Convert a JavaScript Date to a NTP timetag array secondsSince1970, fractionalSeconds.
toBuffer already accepts Dates for timetags so you might not need this function. If you need to schedule bundles with finer than millisecond accuracy then you could use this to help assemble the NTP array.

.timetagToTimestamp(timeTag)

Convert a timetag array to the number of seconds since the UNIX epoch.

.timestampToTimetag(timeStamp)

Convert a number of seconds since the UNIX epoch to a timetag array.

Javascript representations of the OSC types.

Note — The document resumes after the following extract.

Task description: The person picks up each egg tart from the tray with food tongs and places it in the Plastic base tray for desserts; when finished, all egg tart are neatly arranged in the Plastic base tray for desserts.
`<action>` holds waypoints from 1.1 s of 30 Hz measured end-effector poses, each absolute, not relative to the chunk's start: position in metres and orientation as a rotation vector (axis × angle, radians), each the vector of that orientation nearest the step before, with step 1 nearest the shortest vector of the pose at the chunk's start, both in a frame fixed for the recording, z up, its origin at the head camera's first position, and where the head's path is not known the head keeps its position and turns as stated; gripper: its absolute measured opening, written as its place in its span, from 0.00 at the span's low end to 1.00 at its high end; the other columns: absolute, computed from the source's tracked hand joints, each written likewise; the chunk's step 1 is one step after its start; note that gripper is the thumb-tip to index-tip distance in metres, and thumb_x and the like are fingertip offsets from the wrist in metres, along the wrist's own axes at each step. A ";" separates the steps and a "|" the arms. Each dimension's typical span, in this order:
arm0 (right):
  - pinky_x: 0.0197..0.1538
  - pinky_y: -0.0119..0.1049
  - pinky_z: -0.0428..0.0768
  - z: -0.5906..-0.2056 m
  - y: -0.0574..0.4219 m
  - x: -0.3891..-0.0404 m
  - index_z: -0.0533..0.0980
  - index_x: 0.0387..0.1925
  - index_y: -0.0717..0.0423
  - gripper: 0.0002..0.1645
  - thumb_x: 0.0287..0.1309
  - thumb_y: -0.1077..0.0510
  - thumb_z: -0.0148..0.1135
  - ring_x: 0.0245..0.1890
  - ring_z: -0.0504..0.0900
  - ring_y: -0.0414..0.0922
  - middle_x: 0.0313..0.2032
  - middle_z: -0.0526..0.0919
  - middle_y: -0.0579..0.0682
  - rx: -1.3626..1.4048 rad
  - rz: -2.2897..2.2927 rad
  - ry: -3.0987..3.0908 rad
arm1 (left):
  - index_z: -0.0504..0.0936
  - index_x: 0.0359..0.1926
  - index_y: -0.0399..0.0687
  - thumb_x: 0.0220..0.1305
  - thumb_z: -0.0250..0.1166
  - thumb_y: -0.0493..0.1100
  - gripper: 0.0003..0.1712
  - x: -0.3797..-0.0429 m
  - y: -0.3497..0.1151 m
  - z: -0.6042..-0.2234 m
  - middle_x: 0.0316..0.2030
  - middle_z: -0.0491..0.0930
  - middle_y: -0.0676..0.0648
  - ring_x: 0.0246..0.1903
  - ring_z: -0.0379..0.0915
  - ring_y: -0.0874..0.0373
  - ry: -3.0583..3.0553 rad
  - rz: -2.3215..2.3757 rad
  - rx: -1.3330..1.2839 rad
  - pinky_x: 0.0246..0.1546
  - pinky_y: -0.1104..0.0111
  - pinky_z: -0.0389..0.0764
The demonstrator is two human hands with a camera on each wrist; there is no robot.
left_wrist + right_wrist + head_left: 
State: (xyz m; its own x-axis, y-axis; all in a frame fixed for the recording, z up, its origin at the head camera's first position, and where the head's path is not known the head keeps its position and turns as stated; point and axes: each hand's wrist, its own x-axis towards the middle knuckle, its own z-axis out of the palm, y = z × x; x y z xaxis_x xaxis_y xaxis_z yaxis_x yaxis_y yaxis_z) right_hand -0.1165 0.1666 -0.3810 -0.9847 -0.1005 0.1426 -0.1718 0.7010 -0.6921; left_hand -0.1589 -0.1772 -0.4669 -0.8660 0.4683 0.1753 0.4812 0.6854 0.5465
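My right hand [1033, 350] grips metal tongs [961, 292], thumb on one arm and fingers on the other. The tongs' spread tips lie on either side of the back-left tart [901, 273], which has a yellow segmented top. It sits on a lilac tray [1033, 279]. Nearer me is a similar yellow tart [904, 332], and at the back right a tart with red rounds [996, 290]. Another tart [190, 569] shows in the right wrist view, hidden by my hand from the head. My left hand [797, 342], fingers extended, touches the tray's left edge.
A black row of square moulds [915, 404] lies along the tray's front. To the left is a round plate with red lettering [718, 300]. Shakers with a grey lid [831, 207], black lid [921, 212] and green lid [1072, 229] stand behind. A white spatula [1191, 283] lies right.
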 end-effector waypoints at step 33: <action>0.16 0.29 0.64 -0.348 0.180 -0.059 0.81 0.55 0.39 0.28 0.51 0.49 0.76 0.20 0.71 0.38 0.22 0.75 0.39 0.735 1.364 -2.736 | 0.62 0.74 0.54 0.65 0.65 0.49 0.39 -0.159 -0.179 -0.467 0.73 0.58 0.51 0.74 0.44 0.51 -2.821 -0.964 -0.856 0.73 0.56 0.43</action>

See the specspec for more information on the OSC types.
  • An OSC Packet is an OSC Message or an OSC Bundle.

  • An OSC Message:
{
    oscType : "message"
    address : "/address/pattern/might/have/wildcards"
    args : [arg1,arg2]
}

   Where args is an array of _OSC Arguments_.  `oscType` is optional.
   `args` can be a single element.
  • An OSC Argument is represented as a javascript object with the following layout:
{
    type : "string"
    value : "value"
}

   Where the `type` is one of the following:
   + `string` - string value
   + `float` - numeric value
   + `integer` - numeric value
   + `blob` - node.js Buffer value
   + `true` - value is boolean true
   + `false` - value is boolean false
   + `null` - no value
   + `bang` - no value (this is the `I` type tag)
   + `timetag` - numeric value
   + `array` - array of _OSC Arguments_

   Note that `type` is always a string - i.e. `"true"` rather than `true`.

The following non-standard types are also supported:
+ `double` - numeric value (encodes to a float64 value)

For messages sent to the `toBuffer` function, `type` is optional.
If the argument is not an object, it will be interpreted as either
`string`, `float`, `array` or `blob`, depending on its javascript type
(String, Number, Array, Buffer, respectively)
  • An OSC Bundle is represented as a javascript object with the following fields:
{
    oscType : "bundle"
    timetag : 7
    elements : [element1, element]
}
oscType "bundle"
timetag is one of:
- `null` - meaning now, the current time.
  By the time the bundle is received it will too late and depending
  on the receiver may be discarded or you may be scolded for being late.
- `number` - relative seconds from now with millisecond accuracy.
- `Date` - a JavaScript Date object in your local time zone.
 OSC timetags use UTC timezone, so do not try to adjust for timezones,
 this is not needed.
- `Array` - `[numberOfSecondsSince1900, fractionalSeconds]`
  Both values are `number`s. This gives full timing accuracy of 1/(2^32) seconds.